La Presidente di Federvini, Micaela Pallini, ha ricordato come il settore dei liquori italiani abbia già subito gli effetti drammatici dei dazi imposti tra il 2019 e il 2021 ed ha sottolineato l’importanza di un dialogo costante con gli Stati Uniti per evitare che prodotti di eccellenza diventino pedine in una negoziazione commerciale che riguarda questioni ben diverse.

Ma le voci di Federvini non finiscono qui: proprio ieri sera, durante la puntata di Porta a Porta, in un’intervista condotta da Mauro Giliberti e Pietro Durante, Albiera Antinori, Presidente del Gruppo Vini di Federvini, ha espresso in diretta le preoccupazioni della filiera:

“La risposta di Trump, con possibili dazi fino al 200%, desta allarme nell’intera filiera produttiva. Minacce come queste rischierebbero di bloccare le esportazioni verso gli Stati Uniti, il nostro principale mercato, e aprire lo scenario a una concorrenza sfrenata da vini del Nuovo Mondo, ha dichiarato con fermezza, evidenziando l’urgenza di trovare soluzioni condivise per salvaguardare il patrimonio produttivo italiano ed europeo. E aggiunge:

“Le minacce in atto fanno paura al vino italiano ed europeo, e sollevano preoccupazioni a livello geopolitico. Sembra una follia: dobbiamo aspettare per vedere se queste minacce si concretizzeranno, soprattutto perché ieri la Commissione Europea ha annunciato i suoi dazi. È come un gioco al massacro, volto solo a spaventarci, ed è irrealistico. Se interrompessero le vendite negli Stati Uniti, non risolverebbe i problemi di produzione o di distribuzione dei vini americani in America, perché il vino non è come i biscotti: non basta avere un mercato più ampio per aumentare automaticamente le vendite“.

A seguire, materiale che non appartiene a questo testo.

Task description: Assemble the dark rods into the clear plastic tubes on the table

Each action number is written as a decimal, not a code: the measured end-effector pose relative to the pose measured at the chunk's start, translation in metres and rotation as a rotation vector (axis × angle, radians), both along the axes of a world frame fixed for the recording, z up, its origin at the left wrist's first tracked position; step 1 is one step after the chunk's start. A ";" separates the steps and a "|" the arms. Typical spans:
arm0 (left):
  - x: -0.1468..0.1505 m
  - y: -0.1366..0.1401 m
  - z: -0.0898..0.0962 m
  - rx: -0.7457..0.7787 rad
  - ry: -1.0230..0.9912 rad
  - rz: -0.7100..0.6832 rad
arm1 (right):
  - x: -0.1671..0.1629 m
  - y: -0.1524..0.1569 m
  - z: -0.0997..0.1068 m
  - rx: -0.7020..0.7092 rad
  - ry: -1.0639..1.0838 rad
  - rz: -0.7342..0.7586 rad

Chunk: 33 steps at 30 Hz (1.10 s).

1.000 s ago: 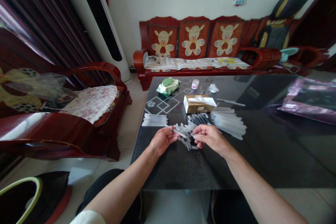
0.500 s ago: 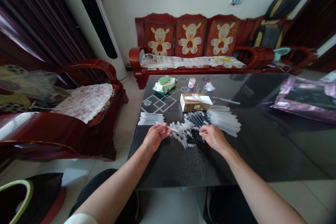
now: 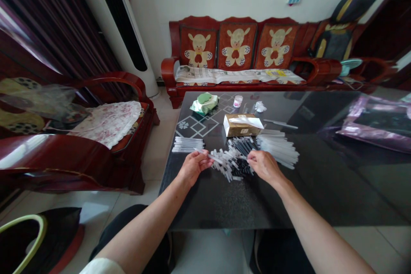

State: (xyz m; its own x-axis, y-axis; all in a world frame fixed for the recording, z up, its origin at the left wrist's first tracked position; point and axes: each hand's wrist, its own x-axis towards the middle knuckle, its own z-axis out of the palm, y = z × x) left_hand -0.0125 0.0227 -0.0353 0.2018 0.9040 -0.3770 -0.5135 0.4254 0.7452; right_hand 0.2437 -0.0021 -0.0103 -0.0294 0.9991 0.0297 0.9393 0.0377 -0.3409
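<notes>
My left hand (image 3: 194, 167) is closed on a slim whitish pen barrel (image 3: 205, 154), which points across toward the pile. In front of both hands lies a loose heap of short translucent white pen caps (image 3: 226, 165), with small black pieces (image 3: 243, 167) mixed in at its right. My right hand (image 3: 266, 166) is pinched at the heap's right side, on what looks like a pen cap (image 3: 243, 157); its fingers partly hide it. Black-and-clear pen refills (image 3: 244, 145) lie behind the heap. Beyond my right hand spreads a stack of translucent barrels (image 3: 279, 147).
A row of white pens (image 3: 188, 144) lies at the left on the dark table (image 3: 205, 205). Behind stand a tissue box (image 3: 243, 125), a green wipes pack (image 3: 204, 103), a small white cup (image 3: 237, 101) and crumpled tissue (image 3: 260, 106). A purple plastic bag (image 3: 375, 124) lies right.
The whole view has shifted slightly, so things sit a little further right. Both hands keep nearly the same places and grips.
</notes>
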 end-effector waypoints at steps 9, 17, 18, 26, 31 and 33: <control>0.002 -0.001 -0.002 -0.001 0.004 0.001 | 0.014 -0.011 -0.004 -0.085 -0.009 0.168; 0.002 -0.001 -0.004 -0.013 0.016 -0.002 | 0.012 -0.011 -0.008 -0.127 -0.069 0.165; 0.002 -0.001 -0.004 -0.013 0.016 -0.002 | 0.010 -0.011 -0.010 -0.129 -0.080 0.164; 0.003 -0.003 0.001 -0.006 0.008 -0.013 | 0.005 -0.014 -0.013 -0.110 -0.004 0.180; 0.006 -0.005 0.000 0.010 -0.001 -0.010 | -0.008 -0.014 0.003 -0.238 0.677 0.085; 0.007 -0.006 -0.001 0.024 -0.006 -0.020 | -0.018 -0.015 0.007 -0.297 0.946 0.049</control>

Antinori evidenzia come la tensione commerciale non riguarda solo i numeri dei dazi, ma mette a rischio l’intero ecosistema produttivo, dalla filiera al mercato internazionale.

Il 13 marzo 2025, a Bruxelles, spiritsEUROPE, inoltre, ha reagito con un comunicato in cui condanna l’utilizzo degli spiriti come strumento di scambio nelle dispute commerciali, esortando:

“Questo ciclo di ritorsioni deve finire ora! Esortiamo entrambe le parti a smettere di usare il nostro settore come merce di scambio nei conflitti che non hanno nulla a che fare con noi”.

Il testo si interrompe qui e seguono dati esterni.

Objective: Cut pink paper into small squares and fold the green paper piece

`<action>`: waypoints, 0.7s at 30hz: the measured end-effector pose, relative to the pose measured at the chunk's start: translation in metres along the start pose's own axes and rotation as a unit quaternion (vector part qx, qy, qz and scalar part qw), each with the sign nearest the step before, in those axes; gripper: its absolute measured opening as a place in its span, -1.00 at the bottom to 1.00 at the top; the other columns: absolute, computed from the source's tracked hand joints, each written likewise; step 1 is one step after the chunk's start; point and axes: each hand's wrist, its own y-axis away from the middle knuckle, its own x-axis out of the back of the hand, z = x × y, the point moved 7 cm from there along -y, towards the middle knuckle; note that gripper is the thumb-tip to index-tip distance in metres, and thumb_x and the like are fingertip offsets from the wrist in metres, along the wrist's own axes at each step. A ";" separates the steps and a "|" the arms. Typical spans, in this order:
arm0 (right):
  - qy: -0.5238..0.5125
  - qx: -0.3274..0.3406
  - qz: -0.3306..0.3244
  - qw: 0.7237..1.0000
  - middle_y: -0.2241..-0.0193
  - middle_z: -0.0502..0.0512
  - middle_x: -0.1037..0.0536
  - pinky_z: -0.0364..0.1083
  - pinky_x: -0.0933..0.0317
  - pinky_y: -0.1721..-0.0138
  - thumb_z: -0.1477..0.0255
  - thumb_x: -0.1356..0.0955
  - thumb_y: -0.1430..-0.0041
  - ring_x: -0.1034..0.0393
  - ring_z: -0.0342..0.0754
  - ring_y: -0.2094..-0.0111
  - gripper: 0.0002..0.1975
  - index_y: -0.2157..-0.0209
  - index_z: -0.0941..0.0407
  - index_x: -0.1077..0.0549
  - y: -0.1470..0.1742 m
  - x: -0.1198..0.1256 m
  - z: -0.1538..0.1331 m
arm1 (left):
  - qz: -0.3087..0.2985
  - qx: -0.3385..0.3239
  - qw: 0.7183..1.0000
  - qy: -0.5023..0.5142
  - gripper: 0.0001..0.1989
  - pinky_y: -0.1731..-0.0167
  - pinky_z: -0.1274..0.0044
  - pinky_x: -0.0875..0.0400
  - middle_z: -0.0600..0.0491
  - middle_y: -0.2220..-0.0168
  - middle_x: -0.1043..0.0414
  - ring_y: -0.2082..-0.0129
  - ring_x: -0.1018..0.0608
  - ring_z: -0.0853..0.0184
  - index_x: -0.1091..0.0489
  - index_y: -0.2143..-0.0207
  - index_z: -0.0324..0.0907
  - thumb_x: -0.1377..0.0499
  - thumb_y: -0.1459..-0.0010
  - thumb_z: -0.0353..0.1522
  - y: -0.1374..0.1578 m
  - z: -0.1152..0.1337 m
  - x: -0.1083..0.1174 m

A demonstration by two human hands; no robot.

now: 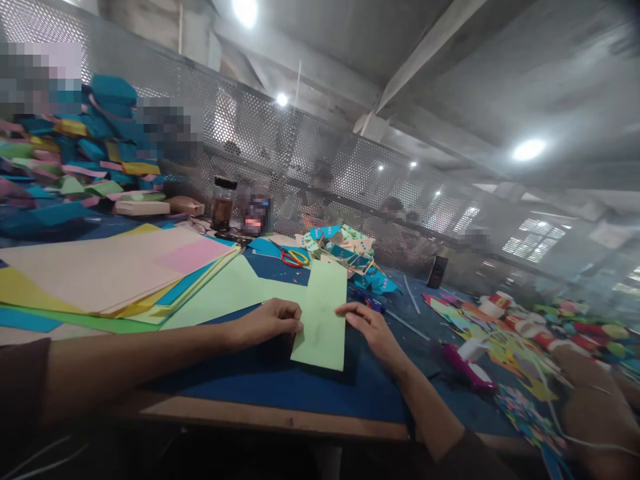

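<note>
A folded-looking piece of light green paper [323, 333] is held tilted above the blue tabletop. My left hand [273, 322] is closed on its left edge, with thumb and curled fingers pinching it. At the right edge my right hand [373, 330] has its fingertips on the paper; its thumb is hidden. Behind my left hand lies more light green paper [220, 293], beside a stack of coloured sheets [115, 267]. Scissors with red and yellow handles [294, 257] lie beyond the held paper.
A heap of dotted paper pieces [350, 247] lies at the back, with a blue glue gun [369, 300] nearer. A dark-lidded jar [223, 203] stands back left, below piled paper pieces [95, 153]. On the right are a magenta tool [467, 368] and another person's arm [590, 393].
</note>
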 end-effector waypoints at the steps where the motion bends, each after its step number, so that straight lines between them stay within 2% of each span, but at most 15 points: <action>1: -0.008 -0.003 0.009 1.000 0.16 0.06 -0.56 -0.07 -0.24 0.10 0.35 -0.26 -0.27 -0.43 -0.05 0.18 -0.74 0.10 0.09 -0.51 0.000 0.004 0.001 | 0.000 -0.003 1.000 -0.003 -0.70 0.52 0.58 -0.12 0.19 0.62 -0.32 0.57 -0.35 0.42 -0.25 0.55 -0.19 -0.26 0.02 -0.20 0.000 0.000 0.000; 3: 0.000 -0.002 0.016 1.000 0.12 0.08 -0.56 -0.04 -0.27 0.05 0.39 -0.27 -0.24 -0.46 -0.02 0.14 -0.69 0.02 0.08 -0.46 0.000 0.009 0.000 | -0.004 -0.010 1.000 -0.008 -0.72 0.51 0.57 -0.12 0.20 0.62 -0.28 0.56 -0.33 0.43 -0.25 0.56 -0.19 -0.25 0.01 -0.22 0.002 0.003 -0.001; 5: 0.057 0.014 0.025 0.998 0.09 0.08 -0.56 -0.01 -0.28 0.03 0.39 -0.29 -0.22 -0.46 0.00 0.11 -0.67 -0.02 0.06 -0.45 0.001 0.012 -0.006 | -0.009 -0.012 1.000 -0.002 -0.73 0.50 0.57 -0.13 0.20 0.62 -0.25 0.55 -0.33 0.42 -0.24 0.55 -0.18 -0.24 0.01 -0.23 0.005 0.007 -0.003; 8: 0.184 0.068 0.059 0.979 0.14 0.08 -0.57 0.02 -0.27 0.04 0.38 -0.30 -0.25 -0.45 0.03 0.12 -0.76 0.09 0.03 -0.51 0.002 0.017 -0.025 | -0.008 -0.019 1.000 0.011 -0.76 0.48 0.55 -0.17 0.20 0.61 -0.26 0.55 -0.34 0.41 -0.26 0.54 -0.17 -0.23 0.00 -0.25 0.010 0.017 -0.005; 11: 0.257 0.119 0.098 0.954 0.22 0.10 -0.57 0.03 -0.26 0.07 0.35 -0.29 -0.28 -0.45 0.06 0.15 -0.82 0.21 0.03 -0.53 0.002 0.029 -0.045 | -0.016 -0.053 0.998 0.032 -0.83 0.34 0.52 -0.30 0.11 0.53 -0.42 0.44 -0.44 0.34 -0.34 0.48 -0.19 -0.12 -0.10 -0.30 0.012 0.027 -0.005; 14: 0.290 0.144 0.143 0.935 0.27 0.11 -0.54 0.01 -0.28 0.13 0.32 -0.28 -0.30 -0.44 0.04 0.21 -0.82 0.24 0.04 -0.52 -0.003 0.051 -0.062 | -0.037 -0.066 0.996 0.056 -0.80 0.21 0.44 -0.37 0.02 0.44 -0.54 0.35 -0.54 0.27 -0.41 0.34 -0.23 0.00 -0.15 -0.36 0.012 0.027 -0.006; 17: 0.339 0.173 0.199 0.903 0.28 0.10 -0.48 -0.03 -0.28 0.22 0.29 -0.31 -0.27 -0.41 -0.01 0.31 -0.81 0.27 0.05 -0.53 -0.012 0.072 -0.083 | -0.016 -0.070 0.997 -0.027 -0.78 0.22 0.46 -0.37 0.03 0.42 -0.57 0.34 -0.56 0.27 -0.43 0.32 -0.22 0.01 -0.14 -0.42 0.012 0.021 -0.004; 19: 0.368 0.170 0.205 0.891 0.28 0.10 -0.47 -0.04 -0.27 0.24 0.28 -0.32 -0.26 -0.39 -0.04 0.35 -0.81 0.26 0.06 -0.54 -0.025 0.076 -0.095 | -0.014 -0.080 0.990 -0.118 -0.77 0.24 0.49 -0.36 0.06 0.39 -0.58 0.33 -0.56 0.29 -0.45 0.31 -0.20 0.01 -0.14 -0.46 0.014 0.020 -0.007; 21: 0.371 0.182 0.185 0.892 0.28 0.09 -0.47 -0.06 -0.26 0.26 0.30 -0.33 -0.25 -0.39 -0.06 0.35 -0.82 0.26 0.07 -0.54 -0.046 0.070 -0.107 | -0.023 -0.097 0.978 -0.185 -0.74 0.29 0.53 -0.37 0.08 0.37 -0.58 0.35 -0.55 0.32 -0.47 0.29 -0.19 0.02 -0.13 -0.49 0.017 0.020 -0.013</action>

Contemporaneamente, la Commissione Europea- come anticipato da Albiera Antinori- ha annunciato il ripristino delle misure del 2018 e del 2020, che potrebbero applicare tariffe fino al 50% sul whiskey statunitense. Perdipiù, ha avviato una consultazione pubblica, valida fino al 26 marzo, per definire una seconda ondata di contromisure contro oltre 18 miliardi di euro di esportazioni statunitensi.

Queste mosse, unite alle dichiarazioni di Federvini, sottolineano come la crisi stia creando incertezze che si riflettono direttamente sui mercati internazionali e sulla stabilità delle filiere.

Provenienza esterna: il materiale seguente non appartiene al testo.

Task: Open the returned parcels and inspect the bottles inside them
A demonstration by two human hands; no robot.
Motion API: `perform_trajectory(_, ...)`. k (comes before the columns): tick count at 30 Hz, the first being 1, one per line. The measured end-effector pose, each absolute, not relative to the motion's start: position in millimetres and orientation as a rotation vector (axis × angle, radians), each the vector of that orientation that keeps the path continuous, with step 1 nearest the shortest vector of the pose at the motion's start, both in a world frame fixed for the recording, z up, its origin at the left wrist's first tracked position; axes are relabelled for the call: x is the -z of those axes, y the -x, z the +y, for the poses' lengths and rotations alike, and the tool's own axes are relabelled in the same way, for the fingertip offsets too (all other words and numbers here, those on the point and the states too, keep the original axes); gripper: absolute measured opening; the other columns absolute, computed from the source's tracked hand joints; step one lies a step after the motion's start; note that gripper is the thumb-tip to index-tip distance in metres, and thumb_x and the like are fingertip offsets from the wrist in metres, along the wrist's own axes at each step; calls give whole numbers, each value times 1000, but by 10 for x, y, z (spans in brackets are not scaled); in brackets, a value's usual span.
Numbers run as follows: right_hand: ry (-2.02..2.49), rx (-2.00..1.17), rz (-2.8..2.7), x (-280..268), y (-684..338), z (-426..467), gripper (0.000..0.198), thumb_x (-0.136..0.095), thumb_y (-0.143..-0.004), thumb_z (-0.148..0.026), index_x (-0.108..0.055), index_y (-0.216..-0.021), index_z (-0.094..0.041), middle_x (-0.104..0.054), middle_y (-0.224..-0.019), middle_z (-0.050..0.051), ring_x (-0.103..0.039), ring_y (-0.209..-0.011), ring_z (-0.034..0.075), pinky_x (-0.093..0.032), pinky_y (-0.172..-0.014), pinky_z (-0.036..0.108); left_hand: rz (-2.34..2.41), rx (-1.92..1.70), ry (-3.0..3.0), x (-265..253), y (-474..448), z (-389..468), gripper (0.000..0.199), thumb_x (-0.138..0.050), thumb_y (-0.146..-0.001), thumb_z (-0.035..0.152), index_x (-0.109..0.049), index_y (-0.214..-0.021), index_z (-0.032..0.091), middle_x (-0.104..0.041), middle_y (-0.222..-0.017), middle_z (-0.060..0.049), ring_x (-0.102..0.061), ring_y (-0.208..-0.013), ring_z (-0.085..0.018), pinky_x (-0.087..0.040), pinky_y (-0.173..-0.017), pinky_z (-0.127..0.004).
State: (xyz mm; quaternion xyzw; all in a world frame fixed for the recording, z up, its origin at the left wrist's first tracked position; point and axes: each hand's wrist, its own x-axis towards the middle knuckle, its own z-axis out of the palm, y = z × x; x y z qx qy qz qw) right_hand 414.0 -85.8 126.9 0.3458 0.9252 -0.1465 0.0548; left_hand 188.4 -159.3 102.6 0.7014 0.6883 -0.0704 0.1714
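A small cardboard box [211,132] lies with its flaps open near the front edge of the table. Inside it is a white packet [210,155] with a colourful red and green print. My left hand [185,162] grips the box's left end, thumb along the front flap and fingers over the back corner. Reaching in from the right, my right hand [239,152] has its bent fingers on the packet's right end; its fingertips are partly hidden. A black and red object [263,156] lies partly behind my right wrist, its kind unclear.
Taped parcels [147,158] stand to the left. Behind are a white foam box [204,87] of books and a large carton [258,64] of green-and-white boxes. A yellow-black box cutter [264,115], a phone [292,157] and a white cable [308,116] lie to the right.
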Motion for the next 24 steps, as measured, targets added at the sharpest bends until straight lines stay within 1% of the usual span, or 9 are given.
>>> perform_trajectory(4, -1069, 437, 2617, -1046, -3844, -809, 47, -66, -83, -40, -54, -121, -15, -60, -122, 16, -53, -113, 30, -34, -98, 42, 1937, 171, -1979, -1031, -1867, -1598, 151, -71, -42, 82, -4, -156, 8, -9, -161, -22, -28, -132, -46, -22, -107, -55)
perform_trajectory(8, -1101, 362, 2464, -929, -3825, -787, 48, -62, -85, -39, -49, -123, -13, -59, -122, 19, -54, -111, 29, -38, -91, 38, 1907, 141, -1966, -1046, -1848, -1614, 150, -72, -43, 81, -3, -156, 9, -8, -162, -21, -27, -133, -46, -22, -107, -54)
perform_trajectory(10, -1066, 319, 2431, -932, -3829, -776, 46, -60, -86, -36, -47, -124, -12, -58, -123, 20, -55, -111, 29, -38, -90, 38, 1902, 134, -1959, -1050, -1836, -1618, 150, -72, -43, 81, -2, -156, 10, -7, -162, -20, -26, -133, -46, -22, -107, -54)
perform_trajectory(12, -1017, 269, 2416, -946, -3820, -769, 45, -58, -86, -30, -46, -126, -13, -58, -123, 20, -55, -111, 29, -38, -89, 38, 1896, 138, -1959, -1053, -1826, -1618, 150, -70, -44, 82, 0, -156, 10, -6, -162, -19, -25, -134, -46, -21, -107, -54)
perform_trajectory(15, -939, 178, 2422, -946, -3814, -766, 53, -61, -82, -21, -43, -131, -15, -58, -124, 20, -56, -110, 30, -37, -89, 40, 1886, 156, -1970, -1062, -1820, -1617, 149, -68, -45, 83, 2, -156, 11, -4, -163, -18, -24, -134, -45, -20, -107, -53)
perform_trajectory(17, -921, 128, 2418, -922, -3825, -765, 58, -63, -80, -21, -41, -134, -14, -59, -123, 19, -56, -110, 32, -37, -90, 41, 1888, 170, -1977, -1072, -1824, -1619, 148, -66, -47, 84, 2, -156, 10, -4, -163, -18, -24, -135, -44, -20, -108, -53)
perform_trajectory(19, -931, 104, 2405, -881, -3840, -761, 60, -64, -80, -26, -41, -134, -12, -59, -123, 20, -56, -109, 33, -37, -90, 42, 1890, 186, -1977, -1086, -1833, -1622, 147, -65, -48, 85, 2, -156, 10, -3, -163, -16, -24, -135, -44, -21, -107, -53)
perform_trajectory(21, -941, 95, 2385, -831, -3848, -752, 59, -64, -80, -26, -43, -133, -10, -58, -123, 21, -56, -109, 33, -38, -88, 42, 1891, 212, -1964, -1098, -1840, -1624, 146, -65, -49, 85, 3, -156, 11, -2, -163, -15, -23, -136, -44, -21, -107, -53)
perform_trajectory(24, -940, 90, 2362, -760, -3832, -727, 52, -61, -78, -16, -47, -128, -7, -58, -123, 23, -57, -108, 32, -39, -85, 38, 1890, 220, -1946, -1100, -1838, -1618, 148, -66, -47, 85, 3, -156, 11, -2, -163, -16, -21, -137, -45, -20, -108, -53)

ANCHE LA BIRRA NEL MIRINO DELLE RITORSIONI TARIFFARIE

Non solo vini e liquori, ma anche la birra risulta finita nel mirino delle ritorsioni tariffarie. The Brewers of Europe, Associazione di riferimento per l’Industria Birraria Europea,  ha espresso il proprio dissenso per l’inclusione della birra nelle misure di controbilanciamento, sottolineando che questo prodotto – simbolo di tradizione, comunità e sostenibilitàrappresenta un pilastro fondamentale per l’economia di numerosi paesi.

Secondo l’associazione, usare la birra come leva negoziale potrebbe innescare una spirale di tensioni con ripercussioni che andrebbero ben oltre il settore degli alcolici.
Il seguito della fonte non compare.